A thank you note, to Melvin’s first family.

I did this post a long time ago. I’m not sure why I never posted it but our good friends over at Oh Corbin just did a similar letter and I was reminded that this draft was still there.  ————————————————————————–

A while back, a woman posted a letter to her newly rescued dog’s previous owner. It went viral. I’m not sure when she was writing it that she knew that might happen.  The writer/rescuer received countless accolades and endless negative feedback. Many embraced her anger at the dog’s previous owner while others found it wildly judgmental. The thing is, the dog that was rescued had just died. Grief can be very powerful. With grief, often comes anger.  I found it sad that so much energy was focused on taking sides when we could have been celebrating the dog’s life. I think most of us rescue not to judge, but to save.  That non-judgement should extend to those who surrender, those who rescue, those who foster, those who foster fail (my favorite of all failures!) and to those who grieve.

(To ALL animal abusers,  you are on your own; you we will judge harshly.) 

I was torn when I got Melvin, I was happy he was mine but upset that his owners let his health deteriorate   It took me a little while to just feel grateful.  This letter might have been different if I’d written it when I first got him.  With time comes clarity. 

Dear previous family of then Riley,

Thank you for deciding to not be dog owners.  It’s because of you that my heart is full and my life is happy.

I was told of your frustration with owning Riley, that everyday you’d let him out in a fence-less yard before you left for work and that he’d wander off. You’d probably met some wonderfully well-behaved dogs in your life and you likely assumed Riley would hang out and wait for you while you were gone. Let’s be honest, Riley was not wonderfully well-behaved back then.  He was a need-a-fence kinda dog. (To this day his recall is only mediocre).  I’m just so thankful he was never hit by a car. They told me how frustrated you were that animal control had picked him up so many times and that on that last time, when they called you said: Keep him. Those two words, changed my life forever.  When he left you and came to me he had mange and giardia and massive yeast infections, not to mention his horrible allergies.  I want you to know that he’s so much better now, I don’t think you’d even recognize him!

I know that someone, somewhere did something to him with hangers. If that was you, I hope that heavy regret has set in.  I pray that whoever it was, if they ever consider getting another dog, that the universe puts a hanger in their path and they’re reminded that they are not dog people.  I want to assure you, his current life is free from punishment, what is required from him is only what he has to offer.  Some days it’s exuberance, some days it’s sleep.  Today it’s regurgitation.  It’s all good.

I didn’t like you at first.  But I know now that you and I were meant to unite.  I’m eternally grateful you didn’t allow the vet to put him down. I’m sure many would have seen ‘the worlds most allergic dog’ as a hopeless case. I’m thankful you said  – maybe someone else can help him.  I imagine defeat was hard to admit. Or maybe you celebrated his departure. Either way, that’s okay.

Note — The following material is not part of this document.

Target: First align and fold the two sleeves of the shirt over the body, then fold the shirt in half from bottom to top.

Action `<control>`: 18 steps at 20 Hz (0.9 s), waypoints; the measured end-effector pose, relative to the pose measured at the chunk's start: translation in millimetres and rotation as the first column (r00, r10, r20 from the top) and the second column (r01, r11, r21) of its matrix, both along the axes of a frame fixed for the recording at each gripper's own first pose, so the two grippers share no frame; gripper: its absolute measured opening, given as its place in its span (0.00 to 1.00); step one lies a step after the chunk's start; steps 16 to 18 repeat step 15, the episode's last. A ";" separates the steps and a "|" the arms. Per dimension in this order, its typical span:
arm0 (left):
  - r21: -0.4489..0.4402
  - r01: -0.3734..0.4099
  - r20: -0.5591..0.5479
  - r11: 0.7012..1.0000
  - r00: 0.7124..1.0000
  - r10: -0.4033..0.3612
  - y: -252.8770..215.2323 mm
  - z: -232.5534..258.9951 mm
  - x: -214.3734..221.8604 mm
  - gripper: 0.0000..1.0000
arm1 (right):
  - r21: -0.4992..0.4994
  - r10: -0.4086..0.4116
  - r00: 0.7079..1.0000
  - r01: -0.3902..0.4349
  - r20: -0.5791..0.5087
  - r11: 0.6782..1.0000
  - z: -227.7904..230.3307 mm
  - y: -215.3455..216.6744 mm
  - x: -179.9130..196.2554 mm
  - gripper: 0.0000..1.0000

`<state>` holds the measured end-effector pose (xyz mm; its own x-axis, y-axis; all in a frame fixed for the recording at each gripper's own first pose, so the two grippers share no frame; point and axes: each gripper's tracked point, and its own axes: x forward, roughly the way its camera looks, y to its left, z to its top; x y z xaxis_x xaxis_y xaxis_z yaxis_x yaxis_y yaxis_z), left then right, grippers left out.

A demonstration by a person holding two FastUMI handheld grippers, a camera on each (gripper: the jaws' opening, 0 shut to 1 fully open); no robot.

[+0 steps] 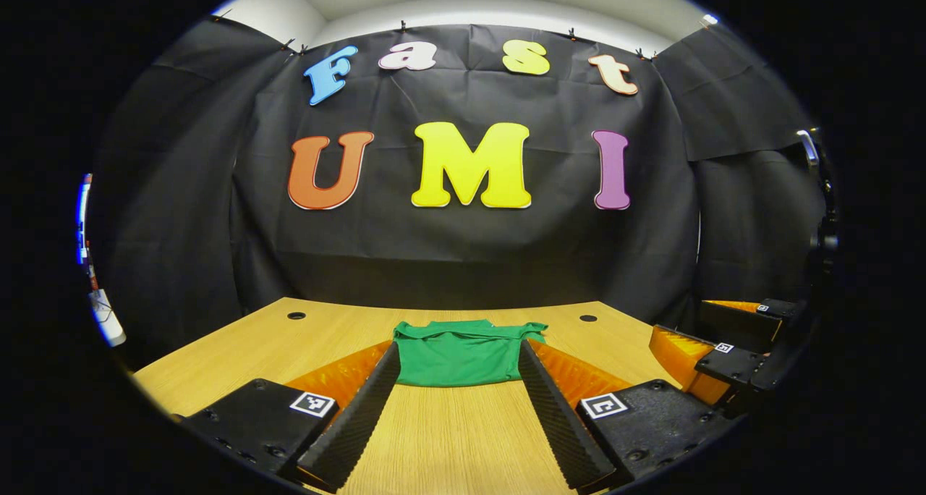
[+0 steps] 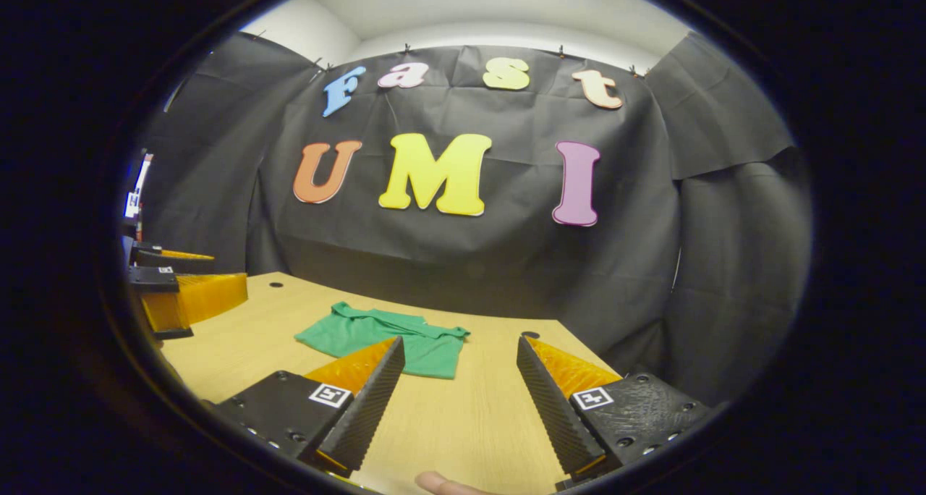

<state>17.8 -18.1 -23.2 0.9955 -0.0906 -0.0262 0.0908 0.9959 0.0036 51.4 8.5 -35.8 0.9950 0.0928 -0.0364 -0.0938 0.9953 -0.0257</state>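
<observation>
Left gripper view: the left gripper (image 1: 459,379) hangs wide apart, empty, before the folded green shirt (image 1: 463,354) on the table (image 1: 239,343). The right gripper (image 2: 459,375) likewise gapes, holding nothing.

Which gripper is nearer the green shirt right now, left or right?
Left, by a small margin. The left gripper faces the shirt head-on, shirt framed between its open fingers. The right gripper sits off to the shirt's right, aimed past its edge.

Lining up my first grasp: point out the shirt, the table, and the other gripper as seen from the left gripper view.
shirt (image 1: 463,354): left gripper view, middle of body.
table (image 1: 448,437): left gripper view, bare wood between fingers.
right gripper (image 1: 712,336): left gripper view, midway between its tips.
</observation>
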 end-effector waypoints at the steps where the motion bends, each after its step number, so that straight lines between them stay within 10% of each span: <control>1: 0.006 0.004 -0.005 1.000 1.000 -0.004 -1.5 -1.3 0.5 1.00 | -0.002 0.007 1.000 -0.007 -0.001 1.000 -0.9 3.1 0.1 0.97; 18: 0.005 -0.005 0.005 1.000 1.000 0.005 2.2 -0.1 0.8 1.00 | 0.003 0.016 1.000 -0.016 -0.023 1.000 -7.6 6.2 1.9 0.97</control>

Here’s the truth:  I understand.  I know how much money his medications cost.  I know how expensive his food can be.  I know, that just when I think we’ve spent all we can on tests, more are needed.  He is not the dog for everyone and you didn’t know that when you went and picked him from the litter.  I will probably never be able to retire, but I was able to make that choice freely when I took him.  I really do understand.

His name is Melvin now. He is healthy.  He is happy.  He is my heart.  He knows true love. He personifies joy.  He and I were meant to be together which means you were meant to have him first. I rescue dogs, that means that they each have previous owners, a past that I have zero control over.

Thank you, for giving him up.  You did the right thing. If we were ever to meet you on the street, I know he would greet you with love and understanding and wiggles.

Sincerely,

Me.  His forever.

PS.  No, you cannot have him back.

24 thoughts on “A thank you note, to Melvin’s first family.

  1. I love feeling your love for your boys through your words. This is so beautiful…and while we can’t undo or completely understand their past, it sure does make us grateful for the here and now moments to give them the best today possible.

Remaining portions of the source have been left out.